Des travaux indispensables
La Seine-et-Marne n’échappe pas à cette restructuration. « Depuis 10 ans, une action est menée sur les écluses secondaires en mauvais état. Nous venons de finir de rénover celle située à proximité de Bois-le-Roi et l’écluse de Champagne-sur-Seine, la plus en amont de la Seine, sera prête à la fin de l’année. Nous souhaitons que le trafic fluvial, le fret en particulier, puisse augmenter sur les itinéraires que nous gérons », assure Sacha Rybaltchenko. Pour favoriser la stabilisation de ses ouvrages et les rendre plus performants, VNF s’emploie notamment à développer la fibre optique, afin d’éviter certaines zones critiques de la Seine comme le secteur Varennes-sur-Seine-Le Coudray-Montceaux (Essonne). Ce chantier va débuter prochainement sur la partie fluviale, parallèlement à celui de la télé-conduite, dont la mise en œuvre entre les deux communes est programmée pour la fin 2024. L’objectif est de connecter les ouvrages entre eux et de les piloter à distance. Ce système fonctionne déjà sur le secteur de Marcilly, à Montereau. En matière de transport fluvial, Voies navigables de France tient bon la barre en Seine-et-Marne.

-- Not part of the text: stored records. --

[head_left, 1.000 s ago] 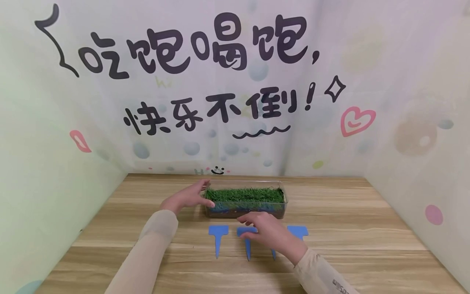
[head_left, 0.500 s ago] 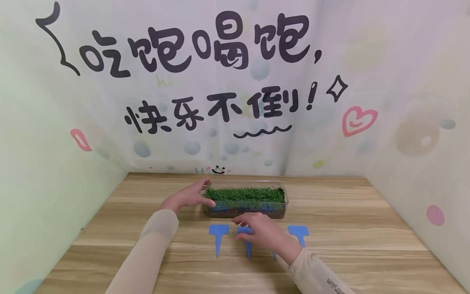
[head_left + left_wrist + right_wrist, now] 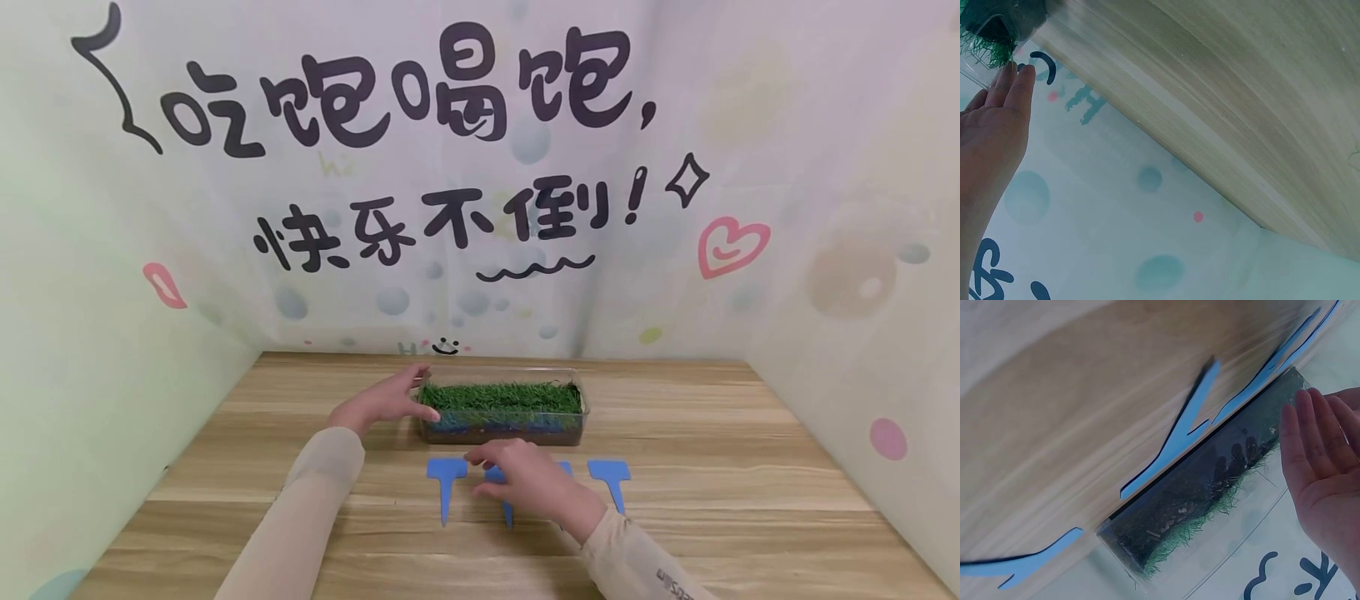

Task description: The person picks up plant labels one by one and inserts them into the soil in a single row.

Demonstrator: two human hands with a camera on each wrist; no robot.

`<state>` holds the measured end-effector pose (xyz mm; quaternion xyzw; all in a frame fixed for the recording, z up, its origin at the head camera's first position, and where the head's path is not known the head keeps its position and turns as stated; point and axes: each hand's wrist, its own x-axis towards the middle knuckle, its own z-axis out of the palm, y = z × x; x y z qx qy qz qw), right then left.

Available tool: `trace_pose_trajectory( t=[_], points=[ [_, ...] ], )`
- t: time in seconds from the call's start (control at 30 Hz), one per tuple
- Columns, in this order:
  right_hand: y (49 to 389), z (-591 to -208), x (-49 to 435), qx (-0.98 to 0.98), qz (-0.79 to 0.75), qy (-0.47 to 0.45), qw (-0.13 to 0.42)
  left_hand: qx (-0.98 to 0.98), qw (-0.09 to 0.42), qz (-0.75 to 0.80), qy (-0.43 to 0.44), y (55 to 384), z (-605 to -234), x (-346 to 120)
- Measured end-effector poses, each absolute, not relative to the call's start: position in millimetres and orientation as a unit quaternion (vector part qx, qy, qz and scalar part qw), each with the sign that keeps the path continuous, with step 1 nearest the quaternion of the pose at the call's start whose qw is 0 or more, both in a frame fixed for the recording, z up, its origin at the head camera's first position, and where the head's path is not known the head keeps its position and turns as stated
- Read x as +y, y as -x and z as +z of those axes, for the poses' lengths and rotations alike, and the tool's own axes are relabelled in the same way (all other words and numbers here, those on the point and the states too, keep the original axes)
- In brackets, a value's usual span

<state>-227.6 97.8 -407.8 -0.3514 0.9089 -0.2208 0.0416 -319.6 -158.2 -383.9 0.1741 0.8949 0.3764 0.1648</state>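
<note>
The grass-filled box [image 3: 506,430] stood near the back edge of the table [image 3: 675,417], wood either side, four blue tags [image 3: 447,473] in front. The left hand [image 3: 381,402], unclenched, spanned the box's left end; the right hand [image 3: 536,482], grip slack, hovered over the middle tags.

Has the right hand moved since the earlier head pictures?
Yes: leftward. The right hand's fingertips are now closer to the leftmost blue marker, which has stayed put on the table.

Pale back wall [image 3: 450,292], black Chinese lettering [image 3: 460,221], pink heart [image 3: 733,247]; pale side walls [image 3: 900,367]; wood-grain tabletop [image 3: 712,467].
</note>
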Motion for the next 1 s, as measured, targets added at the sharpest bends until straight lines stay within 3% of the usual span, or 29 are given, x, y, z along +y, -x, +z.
trace_pose_trajectory(
  t=[1.0],
  points=[
    [227.2, -413.4, 81.0, 0.905, -0.203, 0.37, 0.044, 0.889, 0.164, 0.387, -0.182, 317.0, -384.3, -159.0]
  ],
)
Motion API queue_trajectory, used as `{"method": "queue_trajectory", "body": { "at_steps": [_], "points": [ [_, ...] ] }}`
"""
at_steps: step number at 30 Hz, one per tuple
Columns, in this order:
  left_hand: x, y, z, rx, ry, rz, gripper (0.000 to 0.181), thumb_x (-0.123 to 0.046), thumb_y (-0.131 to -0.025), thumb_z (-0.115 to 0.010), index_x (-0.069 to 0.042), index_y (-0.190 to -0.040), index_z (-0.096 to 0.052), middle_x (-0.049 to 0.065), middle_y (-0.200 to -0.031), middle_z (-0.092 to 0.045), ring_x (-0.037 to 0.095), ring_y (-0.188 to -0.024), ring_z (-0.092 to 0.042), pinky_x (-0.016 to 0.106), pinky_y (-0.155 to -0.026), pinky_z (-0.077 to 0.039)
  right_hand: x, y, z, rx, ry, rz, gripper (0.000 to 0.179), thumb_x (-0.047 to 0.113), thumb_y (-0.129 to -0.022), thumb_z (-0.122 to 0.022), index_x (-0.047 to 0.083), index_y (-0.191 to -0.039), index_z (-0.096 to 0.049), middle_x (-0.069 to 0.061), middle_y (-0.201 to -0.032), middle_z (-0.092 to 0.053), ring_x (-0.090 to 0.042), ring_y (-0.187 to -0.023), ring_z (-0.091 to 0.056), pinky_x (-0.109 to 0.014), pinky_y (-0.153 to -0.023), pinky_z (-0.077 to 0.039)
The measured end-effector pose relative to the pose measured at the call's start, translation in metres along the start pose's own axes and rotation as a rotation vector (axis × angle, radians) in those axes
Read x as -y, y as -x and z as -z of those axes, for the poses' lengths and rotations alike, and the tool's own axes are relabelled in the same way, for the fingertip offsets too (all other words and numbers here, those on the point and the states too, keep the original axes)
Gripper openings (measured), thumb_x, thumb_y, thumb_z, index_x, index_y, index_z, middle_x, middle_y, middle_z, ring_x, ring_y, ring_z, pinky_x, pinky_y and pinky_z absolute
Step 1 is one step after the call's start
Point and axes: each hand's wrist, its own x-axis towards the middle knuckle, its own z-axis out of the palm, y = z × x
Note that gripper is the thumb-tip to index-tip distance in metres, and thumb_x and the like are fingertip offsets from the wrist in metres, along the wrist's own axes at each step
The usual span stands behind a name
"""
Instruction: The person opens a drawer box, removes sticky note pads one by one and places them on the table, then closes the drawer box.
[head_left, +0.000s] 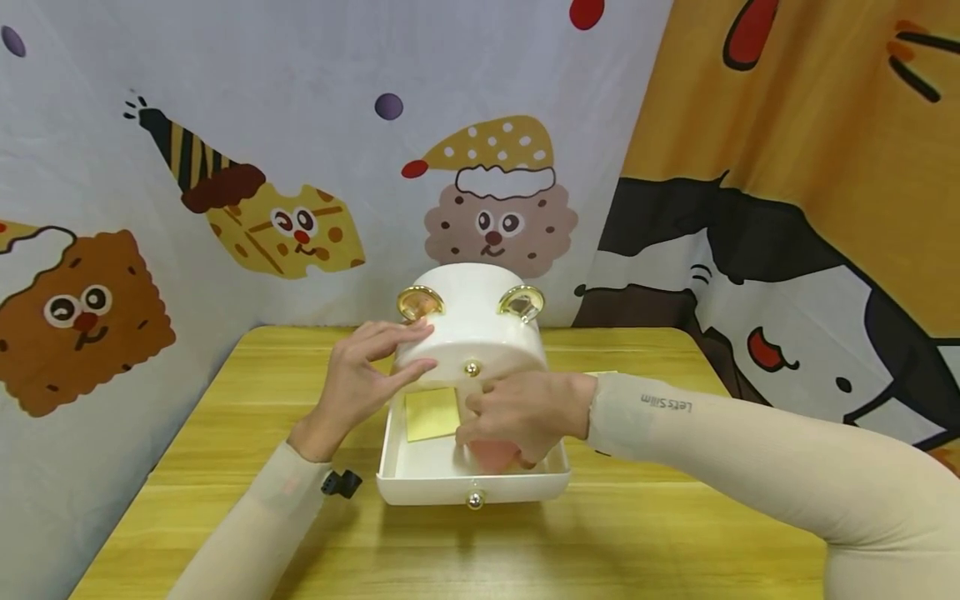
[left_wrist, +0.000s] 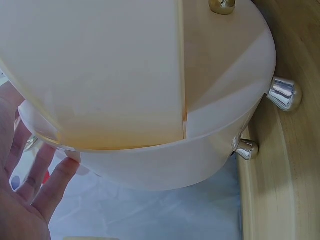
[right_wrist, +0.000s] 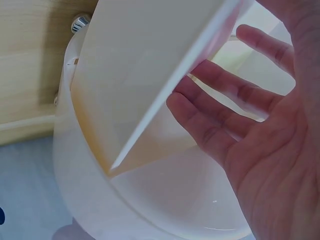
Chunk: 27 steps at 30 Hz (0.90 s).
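Note:
A white drawer box (head_left: 480,321) with two round gold-rimmed ears and gold knobs stands on the table. Its lower drawer (head_left: 427,492) is pulled out towards me. A yellow sticky note pad (head_left: 431,415) lies inside at the left. Over the drawer's right half, my right hand (head_left: 517,412) pinches a pink sticky note pad (head_left: 493,456), partly covered by the fingers. In the right wrist view those fingers (right_wrist: 210,117) reach past the drawer's side wall. My left hand (head_left: 360,371) touches the box's left side with spread fingers; its fingertips (left_wrist: 70,165) meet the rim.
The box stands on a wooden table (head_left: 262,400). A pale yellow edge (head_left: 606,372) of something shows behind my right wrist. A printed cartoon curtain (head_left: 300,67) hangs right behind the table. Small metallic feet (left_wrist: 285,94) jut from the box.

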Motion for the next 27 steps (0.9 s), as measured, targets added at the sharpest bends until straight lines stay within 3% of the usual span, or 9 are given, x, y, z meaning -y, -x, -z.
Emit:
{"method": "queue_trajectory", "body": {
  "at_steps": [7,14,27],
  "points": [
    [-0.003,0.003,0.004,0.004,0.001,-0.012,0.05,-0.011,-0.084,-0.107,-0.018,-0.131,-0.09,0.003,-0.132,-0.089,0.023,-0.11,-0.08,0.023,-0.085,-0.059,0.009,0.003,0.003,-0.01,0.012,-0.021,0.068,0.039,-0.084,-0.102,0.039,-0.146,-0.072,0.007,-0.121,-0.076,-0.015,-0.104,-0.071,-0.028,-0.09,-0.062],
    [-0.003,0.004,0.008,0.006,0.009,-0.018,0.05,-0.011,-0.084,-0.107,-0.018,-0.131,-0.09,0.003,-0.131,-0.089,0.022,-0.111,-0.08,0.02,-0.088,-0.062,0.011,0.005,0.008,-0.029,0.059,-0.046,0.063,0.044,-0.087,-0.099,0.039,-0.144,-0.072,0.006,-0.124,-0.077,-0.016,-0.108,-0.075,-0.032,-0.099,-0.063],
    [0.005,-0.001,0.01,0.024,0.028,-0.015,0.049,-0.012,-0.085,-0.107,-0.017,-0.131,-0.09,0.004,-0.132,-0.089,0.02,-0.109,-0.078,0.014,-0.091,-0.06,0.003,0.013,0.02,-0.087,-0.044,-0.039,0.061,0.037,-0.096,-0.093,0.03,-0.152,-0.07,-0.001,-0.126,-0.078,-0.019,-0.116,-0.076,-0.033,-0.1,-0.068]
  ]
}}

Le barrage de Meaux en reconstruction
Dans le cadre de sa politique de régénération de ses infrastructures, de développement des énergies renouvelables et de préservation de la biodiversité, Voies navigables de France (VNF) a engagé pour la période 2020-2025 la reconstruction du barrage de Meaux et de ses équipements avec un système complètement automatisé. Ce barrage, qui date de 1939 et présente des problèmes récurrents de vétusté, soutient le niveau d’eau sur 22 kilomètres, de Meaux jusqu’au barrage d’Isle-les-Meldeuses. Il garantit de nombreux usages : navigation fluviale, approvisionnement en eau potable, soutien des nappes phréatiques en été, activités nautiques et maintien de la biodiversité aquatique. Une centrale hydroélectrique, dotée de quatre turbines, sera ainsi construite pour une distribution maximale équivalant à la consommation de
2 070 foyers. Le canal du Cornillon sera réaménagé en passe-à-poissons multi-espèces, afin de favoriser leur circulation migratoire et leur reproduction dans la Marne. Enfin, en rive gauche du canal, un espace vert verra le jour début 2024 pour les promeneurs.